Stored items:
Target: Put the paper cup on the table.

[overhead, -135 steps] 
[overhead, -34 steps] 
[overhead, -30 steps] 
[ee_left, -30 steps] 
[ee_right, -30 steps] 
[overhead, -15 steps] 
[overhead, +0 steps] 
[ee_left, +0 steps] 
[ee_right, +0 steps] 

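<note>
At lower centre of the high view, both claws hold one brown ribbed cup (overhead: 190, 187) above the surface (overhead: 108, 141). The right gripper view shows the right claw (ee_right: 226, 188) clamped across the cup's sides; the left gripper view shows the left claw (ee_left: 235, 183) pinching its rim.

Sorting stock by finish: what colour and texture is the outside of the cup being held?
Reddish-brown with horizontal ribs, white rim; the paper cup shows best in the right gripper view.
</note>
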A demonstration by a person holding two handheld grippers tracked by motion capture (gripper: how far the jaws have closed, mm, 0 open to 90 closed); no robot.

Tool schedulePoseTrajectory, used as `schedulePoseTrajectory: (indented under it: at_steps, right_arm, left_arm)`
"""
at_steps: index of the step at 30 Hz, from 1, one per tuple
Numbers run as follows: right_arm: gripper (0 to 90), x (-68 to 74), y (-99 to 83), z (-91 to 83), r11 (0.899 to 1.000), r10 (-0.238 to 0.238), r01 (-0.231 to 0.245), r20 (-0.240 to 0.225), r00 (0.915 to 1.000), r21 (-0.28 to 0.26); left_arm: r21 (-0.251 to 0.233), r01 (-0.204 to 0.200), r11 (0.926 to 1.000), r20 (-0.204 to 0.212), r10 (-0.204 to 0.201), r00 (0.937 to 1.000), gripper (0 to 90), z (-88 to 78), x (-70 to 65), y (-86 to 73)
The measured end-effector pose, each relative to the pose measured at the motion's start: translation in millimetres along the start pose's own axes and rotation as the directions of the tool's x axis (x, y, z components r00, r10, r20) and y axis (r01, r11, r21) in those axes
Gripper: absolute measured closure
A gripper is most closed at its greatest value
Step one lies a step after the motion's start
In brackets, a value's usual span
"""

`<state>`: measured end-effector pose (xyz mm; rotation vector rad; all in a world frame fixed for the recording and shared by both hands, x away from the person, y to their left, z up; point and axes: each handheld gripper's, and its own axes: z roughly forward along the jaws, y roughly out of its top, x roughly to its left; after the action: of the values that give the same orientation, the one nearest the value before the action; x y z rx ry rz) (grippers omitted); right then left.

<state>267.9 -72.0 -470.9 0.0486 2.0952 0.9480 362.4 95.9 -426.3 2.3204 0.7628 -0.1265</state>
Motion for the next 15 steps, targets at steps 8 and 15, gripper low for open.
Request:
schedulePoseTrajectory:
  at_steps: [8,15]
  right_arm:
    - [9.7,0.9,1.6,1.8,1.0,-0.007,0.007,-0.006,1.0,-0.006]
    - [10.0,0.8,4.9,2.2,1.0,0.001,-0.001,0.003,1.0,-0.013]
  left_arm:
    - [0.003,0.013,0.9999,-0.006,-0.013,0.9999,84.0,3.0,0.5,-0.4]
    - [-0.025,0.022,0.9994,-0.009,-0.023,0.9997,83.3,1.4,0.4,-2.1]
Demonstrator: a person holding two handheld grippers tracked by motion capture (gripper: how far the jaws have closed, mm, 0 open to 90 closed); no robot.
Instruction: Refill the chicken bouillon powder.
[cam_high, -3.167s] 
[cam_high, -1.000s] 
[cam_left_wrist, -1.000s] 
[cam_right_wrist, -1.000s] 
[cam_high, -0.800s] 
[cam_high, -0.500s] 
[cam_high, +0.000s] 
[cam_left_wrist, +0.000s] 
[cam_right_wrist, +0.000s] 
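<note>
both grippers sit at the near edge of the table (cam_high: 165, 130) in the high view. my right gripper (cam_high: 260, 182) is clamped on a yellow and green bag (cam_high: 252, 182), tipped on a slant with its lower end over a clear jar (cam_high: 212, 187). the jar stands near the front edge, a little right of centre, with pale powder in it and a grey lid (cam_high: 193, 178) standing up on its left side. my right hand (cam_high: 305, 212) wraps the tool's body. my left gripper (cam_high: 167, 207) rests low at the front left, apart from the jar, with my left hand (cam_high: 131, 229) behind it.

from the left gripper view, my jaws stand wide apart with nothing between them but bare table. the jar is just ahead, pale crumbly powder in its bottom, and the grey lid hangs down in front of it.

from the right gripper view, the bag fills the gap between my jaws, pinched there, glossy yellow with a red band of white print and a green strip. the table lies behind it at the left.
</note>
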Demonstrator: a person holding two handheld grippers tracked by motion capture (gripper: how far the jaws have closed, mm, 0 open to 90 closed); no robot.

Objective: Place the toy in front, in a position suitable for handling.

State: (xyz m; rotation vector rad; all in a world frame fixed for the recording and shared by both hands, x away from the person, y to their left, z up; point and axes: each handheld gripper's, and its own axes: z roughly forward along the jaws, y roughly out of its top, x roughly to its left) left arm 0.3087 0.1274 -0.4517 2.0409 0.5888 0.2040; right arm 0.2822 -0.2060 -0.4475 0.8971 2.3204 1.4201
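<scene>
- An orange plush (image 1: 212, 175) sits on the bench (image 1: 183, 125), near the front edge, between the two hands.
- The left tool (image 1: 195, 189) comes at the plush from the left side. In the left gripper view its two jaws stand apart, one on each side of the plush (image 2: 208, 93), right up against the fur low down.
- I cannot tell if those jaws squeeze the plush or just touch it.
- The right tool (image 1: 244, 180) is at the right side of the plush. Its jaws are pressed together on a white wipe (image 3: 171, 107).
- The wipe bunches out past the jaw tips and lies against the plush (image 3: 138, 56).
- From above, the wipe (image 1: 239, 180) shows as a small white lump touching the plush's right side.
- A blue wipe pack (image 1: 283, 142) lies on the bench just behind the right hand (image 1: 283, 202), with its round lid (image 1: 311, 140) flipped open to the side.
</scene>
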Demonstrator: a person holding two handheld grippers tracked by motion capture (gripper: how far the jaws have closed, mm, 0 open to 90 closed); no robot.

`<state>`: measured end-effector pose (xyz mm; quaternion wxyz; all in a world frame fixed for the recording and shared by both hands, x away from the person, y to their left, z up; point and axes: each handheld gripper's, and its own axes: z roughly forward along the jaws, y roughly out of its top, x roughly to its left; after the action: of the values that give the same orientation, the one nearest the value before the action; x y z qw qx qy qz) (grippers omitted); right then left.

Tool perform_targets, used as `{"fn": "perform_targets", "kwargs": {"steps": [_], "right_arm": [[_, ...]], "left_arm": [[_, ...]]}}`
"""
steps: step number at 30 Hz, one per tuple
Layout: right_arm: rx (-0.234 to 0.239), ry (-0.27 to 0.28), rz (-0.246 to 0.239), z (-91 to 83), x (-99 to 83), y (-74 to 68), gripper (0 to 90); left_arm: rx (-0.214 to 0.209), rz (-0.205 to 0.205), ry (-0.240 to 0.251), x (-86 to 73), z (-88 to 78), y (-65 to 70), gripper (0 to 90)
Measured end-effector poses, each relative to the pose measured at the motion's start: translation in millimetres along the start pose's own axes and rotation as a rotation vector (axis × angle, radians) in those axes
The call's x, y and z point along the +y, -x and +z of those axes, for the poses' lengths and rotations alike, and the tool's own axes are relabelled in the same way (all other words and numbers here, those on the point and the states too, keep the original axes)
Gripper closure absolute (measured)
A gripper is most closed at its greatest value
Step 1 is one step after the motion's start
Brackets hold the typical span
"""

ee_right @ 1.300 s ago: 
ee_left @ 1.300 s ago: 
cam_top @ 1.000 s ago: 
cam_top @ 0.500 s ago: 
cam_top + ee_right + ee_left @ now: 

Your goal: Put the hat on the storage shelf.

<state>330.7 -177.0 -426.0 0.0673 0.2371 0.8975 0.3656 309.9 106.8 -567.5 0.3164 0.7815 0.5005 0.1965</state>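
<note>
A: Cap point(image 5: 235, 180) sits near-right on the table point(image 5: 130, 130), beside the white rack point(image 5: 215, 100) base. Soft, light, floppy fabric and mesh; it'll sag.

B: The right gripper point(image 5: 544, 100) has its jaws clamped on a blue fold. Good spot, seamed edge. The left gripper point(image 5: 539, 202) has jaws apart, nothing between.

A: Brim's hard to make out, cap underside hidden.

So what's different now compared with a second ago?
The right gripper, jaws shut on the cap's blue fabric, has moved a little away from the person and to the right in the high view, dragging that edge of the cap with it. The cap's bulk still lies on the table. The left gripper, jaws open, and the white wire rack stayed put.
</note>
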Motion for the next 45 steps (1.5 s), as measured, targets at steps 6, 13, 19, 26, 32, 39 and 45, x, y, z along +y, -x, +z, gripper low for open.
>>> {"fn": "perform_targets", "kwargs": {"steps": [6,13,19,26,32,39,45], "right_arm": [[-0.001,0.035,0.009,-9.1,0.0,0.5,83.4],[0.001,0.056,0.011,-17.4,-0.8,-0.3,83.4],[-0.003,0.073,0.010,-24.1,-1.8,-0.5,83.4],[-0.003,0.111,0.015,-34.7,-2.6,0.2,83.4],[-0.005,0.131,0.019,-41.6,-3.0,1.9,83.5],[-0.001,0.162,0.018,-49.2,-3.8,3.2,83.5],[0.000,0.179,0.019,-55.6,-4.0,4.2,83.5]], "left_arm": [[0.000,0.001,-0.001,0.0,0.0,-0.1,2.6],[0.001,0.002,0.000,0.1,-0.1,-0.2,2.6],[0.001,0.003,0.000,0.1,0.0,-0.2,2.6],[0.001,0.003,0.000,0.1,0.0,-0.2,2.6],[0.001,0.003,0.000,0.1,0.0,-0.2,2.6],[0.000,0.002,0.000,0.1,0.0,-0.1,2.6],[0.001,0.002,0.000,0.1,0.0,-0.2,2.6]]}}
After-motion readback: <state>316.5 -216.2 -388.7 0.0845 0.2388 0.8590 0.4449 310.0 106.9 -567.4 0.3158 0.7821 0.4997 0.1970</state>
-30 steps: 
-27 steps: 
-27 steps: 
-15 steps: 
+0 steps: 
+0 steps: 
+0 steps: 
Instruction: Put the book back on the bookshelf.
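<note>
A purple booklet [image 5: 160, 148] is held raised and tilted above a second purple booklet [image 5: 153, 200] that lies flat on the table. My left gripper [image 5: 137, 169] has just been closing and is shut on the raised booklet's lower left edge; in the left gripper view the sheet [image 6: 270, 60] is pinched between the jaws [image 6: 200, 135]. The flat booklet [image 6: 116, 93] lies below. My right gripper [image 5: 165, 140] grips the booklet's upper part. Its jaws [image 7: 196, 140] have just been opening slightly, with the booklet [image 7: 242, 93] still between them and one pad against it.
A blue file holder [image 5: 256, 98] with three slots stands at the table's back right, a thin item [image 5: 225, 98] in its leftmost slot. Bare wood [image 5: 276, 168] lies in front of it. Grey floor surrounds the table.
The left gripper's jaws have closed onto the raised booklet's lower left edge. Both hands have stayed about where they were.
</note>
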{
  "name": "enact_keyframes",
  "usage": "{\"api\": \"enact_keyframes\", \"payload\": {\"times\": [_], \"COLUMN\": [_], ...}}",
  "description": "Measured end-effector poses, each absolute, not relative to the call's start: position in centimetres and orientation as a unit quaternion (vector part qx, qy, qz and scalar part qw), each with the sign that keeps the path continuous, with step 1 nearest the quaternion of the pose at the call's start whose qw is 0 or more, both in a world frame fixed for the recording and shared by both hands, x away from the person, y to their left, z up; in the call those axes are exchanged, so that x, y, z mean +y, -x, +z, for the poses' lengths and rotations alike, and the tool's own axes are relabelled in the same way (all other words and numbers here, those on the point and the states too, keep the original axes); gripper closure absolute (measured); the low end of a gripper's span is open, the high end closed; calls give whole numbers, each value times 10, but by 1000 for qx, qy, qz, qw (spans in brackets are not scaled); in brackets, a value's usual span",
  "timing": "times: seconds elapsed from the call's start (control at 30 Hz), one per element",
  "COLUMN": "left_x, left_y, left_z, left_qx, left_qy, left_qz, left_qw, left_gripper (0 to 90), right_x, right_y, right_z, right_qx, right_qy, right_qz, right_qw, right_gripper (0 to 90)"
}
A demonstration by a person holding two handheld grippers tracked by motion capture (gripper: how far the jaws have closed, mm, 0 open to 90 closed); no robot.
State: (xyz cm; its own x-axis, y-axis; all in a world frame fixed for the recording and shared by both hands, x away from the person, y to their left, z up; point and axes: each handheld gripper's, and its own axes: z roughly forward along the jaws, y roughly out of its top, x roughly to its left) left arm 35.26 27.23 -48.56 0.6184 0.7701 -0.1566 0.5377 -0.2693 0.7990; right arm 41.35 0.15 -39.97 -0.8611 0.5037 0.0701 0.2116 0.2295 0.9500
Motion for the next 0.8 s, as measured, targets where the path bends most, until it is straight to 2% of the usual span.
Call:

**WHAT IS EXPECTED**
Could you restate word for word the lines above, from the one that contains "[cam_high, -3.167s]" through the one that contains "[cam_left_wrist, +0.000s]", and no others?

**PROBLEM SOLUTION**
[cam_high, -3.167s] 
[cam_high, -1.000s] 
[cam_left_wrist, -1.000s] 
[cam_right_wrist, -1.000s] 
[cam_high, -0.800s] 
[cam_high, -0.500s] 
[cam_high, +0.000s] 
[cam_left_wrist, +0.000s] 

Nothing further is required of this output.